Are the three datasets you mentioned above sufficient? Or do we need to run more datasets?

It's up to you! I'd say looking at three datasets would be reasonable for your thesis.

Regarding the alternative analysis, could you clarify what you mean by "mixing"? Sure; we did a mixing analysis in this paper and I'm suggesting something similar here. For each type of feature (in this case, level), you compute the per-timepoint correlations between the two groups (this yields a timepoint-by-timepoint correlation matrix for each type of feature). Then you create a weighted average of those correlation matrices: 0) Create your vector of positive weights for each level, w (np.sum(w) should be 1). 1) Apply the z-Transform to the correlation matrices 2) Compute the weighted sum of the correlation matrices-- if you have all of the correlation matrices in an array, such that corrmat[n] is the correlation matrix for level n:
zsum = np.zeros_like(corrmat[0])
for n in range(len(w)):
zsum += w[n] * corrmat[n]
3) Apply the inverse z-transform to zsum. Use this to match up timepoints across the two groups. I'm suggesting that you use cross validation (with simple gradient descent) to find an optimal setting of w. Your suggestion to use Deep Residual Networks is interesting, but unless you think you could implement it as quickly as the gradient descent version, I think it'll be a distraction from the main thesis goals.

In addition, another question that has been bugging me is: is higher decoding accuracy always better? For synthetic datasets with no noise, higher decoding accuracy is indeed better, but what about datasets with lots of noise? I thought that timecorr was initially invented to differentiate timepoints with little noise from timepoint with a lot of noise so that we are able to better identify data that are relevant to the study at hand. We were able to establish that timecorr has the ability to identify datasets with low noise from datasets with high noise from our levelup tests. However, the problem with decoding analysis is that it looks at the dataset as a whole but does not focus on individual timepoints. So when moving on to real datasets to achieve actual results, should we be focusing on analysing the decoding accuracy of each dataset as a whole and make an argument on the quality of the datasets? Or should we try to find out which of the timepoints in the dataset are more task-relevant?

Timecorr was designed, not as a decoding tool, but as a means of extracting moment-by-moment correlations.
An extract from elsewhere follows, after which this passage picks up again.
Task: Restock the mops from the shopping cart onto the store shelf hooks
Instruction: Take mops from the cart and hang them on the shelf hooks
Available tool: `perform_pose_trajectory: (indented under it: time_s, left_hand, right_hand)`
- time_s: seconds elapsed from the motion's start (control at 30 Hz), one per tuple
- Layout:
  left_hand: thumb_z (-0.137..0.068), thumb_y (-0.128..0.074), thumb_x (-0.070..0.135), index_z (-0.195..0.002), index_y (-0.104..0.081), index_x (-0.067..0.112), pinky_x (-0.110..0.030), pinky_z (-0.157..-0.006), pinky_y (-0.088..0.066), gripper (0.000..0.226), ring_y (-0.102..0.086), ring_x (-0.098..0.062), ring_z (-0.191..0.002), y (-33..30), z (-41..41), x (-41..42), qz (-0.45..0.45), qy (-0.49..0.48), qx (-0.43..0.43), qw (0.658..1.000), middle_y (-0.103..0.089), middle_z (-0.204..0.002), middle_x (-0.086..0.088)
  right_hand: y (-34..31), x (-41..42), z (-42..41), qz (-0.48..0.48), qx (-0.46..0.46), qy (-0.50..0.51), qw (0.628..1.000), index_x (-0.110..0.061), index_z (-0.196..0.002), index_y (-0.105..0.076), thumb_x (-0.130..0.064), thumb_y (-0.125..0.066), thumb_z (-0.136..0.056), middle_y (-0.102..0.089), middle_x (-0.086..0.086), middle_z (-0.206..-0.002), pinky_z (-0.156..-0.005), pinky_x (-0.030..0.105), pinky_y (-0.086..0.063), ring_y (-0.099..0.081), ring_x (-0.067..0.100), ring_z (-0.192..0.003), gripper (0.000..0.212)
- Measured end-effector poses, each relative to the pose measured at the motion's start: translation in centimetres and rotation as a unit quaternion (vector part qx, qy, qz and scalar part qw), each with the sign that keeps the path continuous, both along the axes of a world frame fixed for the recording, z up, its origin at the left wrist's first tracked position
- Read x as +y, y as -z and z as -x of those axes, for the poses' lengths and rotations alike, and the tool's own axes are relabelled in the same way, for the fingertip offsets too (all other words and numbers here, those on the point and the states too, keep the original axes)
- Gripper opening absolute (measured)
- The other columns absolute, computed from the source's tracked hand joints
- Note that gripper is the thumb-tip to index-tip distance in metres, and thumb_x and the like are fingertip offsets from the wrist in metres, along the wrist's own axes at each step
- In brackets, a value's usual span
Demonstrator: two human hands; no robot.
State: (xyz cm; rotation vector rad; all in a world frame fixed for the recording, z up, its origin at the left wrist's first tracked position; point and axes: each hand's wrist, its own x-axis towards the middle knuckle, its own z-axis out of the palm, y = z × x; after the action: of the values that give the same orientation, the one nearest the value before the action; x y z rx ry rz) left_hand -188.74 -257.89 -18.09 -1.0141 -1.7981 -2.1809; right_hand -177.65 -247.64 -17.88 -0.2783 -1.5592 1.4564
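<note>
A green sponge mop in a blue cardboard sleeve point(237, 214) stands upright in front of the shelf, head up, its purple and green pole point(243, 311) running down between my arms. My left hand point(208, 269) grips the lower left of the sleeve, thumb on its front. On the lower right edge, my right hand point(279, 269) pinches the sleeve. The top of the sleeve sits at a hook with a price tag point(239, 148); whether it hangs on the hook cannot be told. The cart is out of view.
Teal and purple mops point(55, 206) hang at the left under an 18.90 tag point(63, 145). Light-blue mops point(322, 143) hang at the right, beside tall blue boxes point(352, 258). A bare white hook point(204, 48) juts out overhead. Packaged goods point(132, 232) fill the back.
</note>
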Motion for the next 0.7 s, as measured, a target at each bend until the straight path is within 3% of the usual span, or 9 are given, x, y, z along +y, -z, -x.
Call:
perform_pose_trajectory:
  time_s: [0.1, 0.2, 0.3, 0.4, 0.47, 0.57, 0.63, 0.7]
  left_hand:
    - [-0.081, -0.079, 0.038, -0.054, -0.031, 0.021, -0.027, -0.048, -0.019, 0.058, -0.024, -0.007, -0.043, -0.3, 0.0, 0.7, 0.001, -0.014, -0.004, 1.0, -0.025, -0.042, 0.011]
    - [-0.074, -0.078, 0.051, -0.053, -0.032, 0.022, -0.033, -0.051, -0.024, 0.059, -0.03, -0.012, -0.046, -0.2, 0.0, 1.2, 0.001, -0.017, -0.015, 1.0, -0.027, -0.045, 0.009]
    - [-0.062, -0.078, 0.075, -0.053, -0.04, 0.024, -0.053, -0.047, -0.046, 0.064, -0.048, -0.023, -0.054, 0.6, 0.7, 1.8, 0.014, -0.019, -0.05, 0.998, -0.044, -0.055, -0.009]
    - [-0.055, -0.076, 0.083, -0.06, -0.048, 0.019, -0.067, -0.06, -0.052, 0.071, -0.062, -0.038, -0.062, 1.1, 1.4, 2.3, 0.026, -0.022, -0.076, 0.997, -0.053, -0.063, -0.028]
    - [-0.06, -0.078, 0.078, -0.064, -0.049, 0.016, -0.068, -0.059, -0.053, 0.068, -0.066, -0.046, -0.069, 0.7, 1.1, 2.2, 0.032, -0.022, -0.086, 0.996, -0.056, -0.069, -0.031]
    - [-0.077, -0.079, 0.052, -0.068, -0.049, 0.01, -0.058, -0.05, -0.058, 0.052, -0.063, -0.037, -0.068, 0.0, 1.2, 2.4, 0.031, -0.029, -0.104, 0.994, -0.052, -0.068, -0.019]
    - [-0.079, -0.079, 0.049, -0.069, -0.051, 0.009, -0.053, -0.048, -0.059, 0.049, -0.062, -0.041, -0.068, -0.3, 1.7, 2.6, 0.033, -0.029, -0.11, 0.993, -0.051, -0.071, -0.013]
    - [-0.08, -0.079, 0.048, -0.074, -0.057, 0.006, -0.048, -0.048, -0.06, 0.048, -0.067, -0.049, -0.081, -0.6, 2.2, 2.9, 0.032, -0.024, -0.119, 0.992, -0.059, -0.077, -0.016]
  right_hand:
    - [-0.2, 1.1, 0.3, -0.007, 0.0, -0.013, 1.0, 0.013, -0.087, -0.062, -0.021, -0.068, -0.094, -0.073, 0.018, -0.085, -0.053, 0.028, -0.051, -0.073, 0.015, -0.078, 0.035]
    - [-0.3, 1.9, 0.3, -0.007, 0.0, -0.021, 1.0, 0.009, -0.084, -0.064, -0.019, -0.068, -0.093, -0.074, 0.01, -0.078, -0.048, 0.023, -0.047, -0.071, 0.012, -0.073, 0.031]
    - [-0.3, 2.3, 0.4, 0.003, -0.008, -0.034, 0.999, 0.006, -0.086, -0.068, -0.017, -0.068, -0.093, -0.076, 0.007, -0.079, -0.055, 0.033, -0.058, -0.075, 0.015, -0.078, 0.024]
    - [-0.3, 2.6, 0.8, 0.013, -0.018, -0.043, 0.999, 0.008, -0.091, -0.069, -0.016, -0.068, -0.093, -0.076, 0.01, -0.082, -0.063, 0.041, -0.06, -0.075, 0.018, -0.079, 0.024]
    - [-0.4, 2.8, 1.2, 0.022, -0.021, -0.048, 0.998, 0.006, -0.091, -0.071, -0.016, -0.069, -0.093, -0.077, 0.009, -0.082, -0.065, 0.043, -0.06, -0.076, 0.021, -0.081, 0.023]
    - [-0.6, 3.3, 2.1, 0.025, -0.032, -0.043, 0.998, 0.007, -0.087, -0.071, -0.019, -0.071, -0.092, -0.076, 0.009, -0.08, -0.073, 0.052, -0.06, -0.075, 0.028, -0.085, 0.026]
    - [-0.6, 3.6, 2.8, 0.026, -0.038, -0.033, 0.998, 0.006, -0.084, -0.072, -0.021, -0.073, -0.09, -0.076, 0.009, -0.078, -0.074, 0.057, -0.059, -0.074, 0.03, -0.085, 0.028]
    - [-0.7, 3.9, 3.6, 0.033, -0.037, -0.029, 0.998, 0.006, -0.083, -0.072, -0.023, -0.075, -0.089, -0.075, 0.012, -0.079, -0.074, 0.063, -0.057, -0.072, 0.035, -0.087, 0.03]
The fact that we're using it for decoding reflects a need to evaluate the quality of timecorr's recovered correlations in real data, without having a ground truth like we have for synthetic data. I'm not sure I understand your point about the amount of "noise" in the data. If the data are noisy we won't be able to decode well, but we still need a way of evaluating our algorithm. And prior work has shown that you can decode well for those 3 datasets I've suggested examining.

Also, I think it might be a good idea to separate load_fmri_data and decoding analysis into two separate steps. Loading in the data from nii format takes up a lot of time and memory, doing that simutaneously from 100 processes will be a nightmare...

None of the datasets is too big to fit in memory-- I've taken a similar approach to what I've suggested, even with Pieman (the largest dataset). Ultimately you just need to store the timepoints-by-voxels matrices (or in your case the reduced timepoints-by-voxels matrices) in memory. The loading from disk only happens once per process, so I don't think the "nightmare" scenario you're worried about will actually be that bad...it has worked well for me!

Would it be better to load all the nii files, reduce into a list of numpy arrays and then store into a file to be read by decoding analysis? I think this would speed up the process by a lot...Or was the original intention to make this process available as a tool to the user too? Yes, given that we're aiming to share this toolbox someday, you need to write your code in a way that can be easily used by others. But I don't see why what you're suggesting means it wouldn't be useable...?

In addition, it would also save a lot of time if we do levelup through the levels once and save the activations at all the levels. Decoding analysis can then read in the activations and do random grouping and decoding. This would also speed up the process tremendously

Aren't you doing this already!? You should save the data at each level, and then apply levelup to the previous level (rather than recomputing from scratch). Computing each level from scratch is unbelievably inefficient!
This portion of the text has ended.